By 2025, the needs for traditional compute functionality in the cloud will be so large that it can never be built. Quantum computing's arrival promises to revolutionize the cloud. What quantum computing provides is massively parallel processing, atomic-level storage, and security using the laws of physics rather than external cryptographic methods. If you have not begun looking at it, the time is now. The cloud will soon be powered by quantum computing, and software will be written in another way.

Although work has been in progress for over five decades, the last five years have seen strides in this space, 2017 can indeed be called the year of quantum computing.

IBM, Microsoft, Google, Intel, D-Wave have made tremendous advances this year. It is now here to push the bounds of computer performance further forward.

What is Quantum Computing?

Quantum computing is about making use of quantum states of subatomic particles to perform memory and processing tasks. Classical computers switch transistors encode information as bits which represent either a ONE or a ZERO. In contrast, quantum computers use the fundamental building blocks of atoms (such as electrons, protons, and photons) themselves.

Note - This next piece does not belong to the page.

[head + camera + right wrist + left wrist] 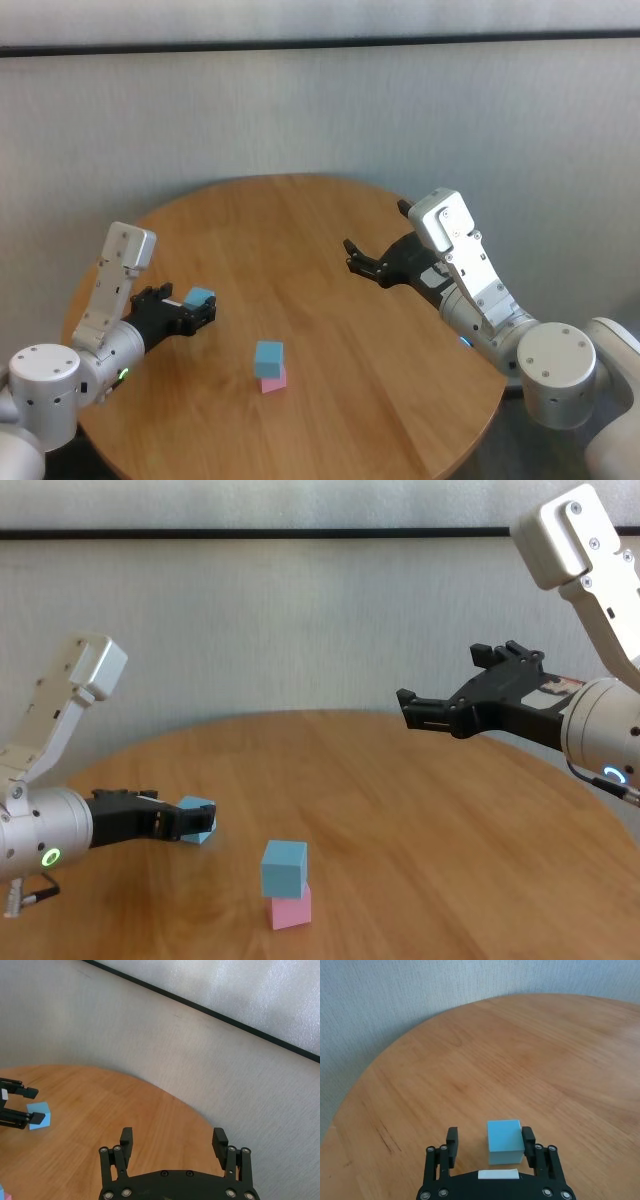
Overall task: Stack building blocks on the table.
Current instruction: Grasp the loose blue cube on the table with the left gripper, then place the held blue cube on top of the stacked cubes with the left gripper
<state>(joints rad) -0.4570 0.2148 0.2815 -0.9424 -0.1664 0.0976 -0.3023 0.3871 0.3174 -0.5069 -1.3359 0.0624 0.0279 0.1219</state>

These subatomic particles spin, so if the spin is in one direction — up, for example — that could be the equivalent of the ONE in a conventional computer, while a particle with a down spin could be a ZERO.

As per the laws of quantum physics, it may not be clear whether a particle has an up or a down spin. Or, perhaps something in between. These subatomic particles possess all of those properties all at the same time. This is called superposition. ONE qubit (a new term to refer to a quantum bit unlike classical bit) can exist simultaneously as a ZERO or a ONE. Two qubits can exist simultaneously as the four possible two-bit numbers (00, 01, 10, and 11). These superpositions allow qubits to perform multiple calculations at once rather than in sequence like a traditional machine. For example, you can compute four calculations with two qubits.

What quantum computing gives you is massively parallel processing! An understandable example is Grover Search Algorithm. Think about a game where an prize is hidden behind one of four doors and you have to find the prize while opening as few doors as possible. A traditional computer will need to do, on average, a little over two operations to find the prize as it has to open each door in succession. The quantum computer, however, can locate the prize with one action because it can open all four doors at once! You can perform eight calculations with the three qubits. The number of such computations double for each additional qubit, leading to an exponential speed-up. A quantum computer comprised of 500 qubits would have a potential to do 2^500 calculations (much larger than the Shannon Number) in one operation.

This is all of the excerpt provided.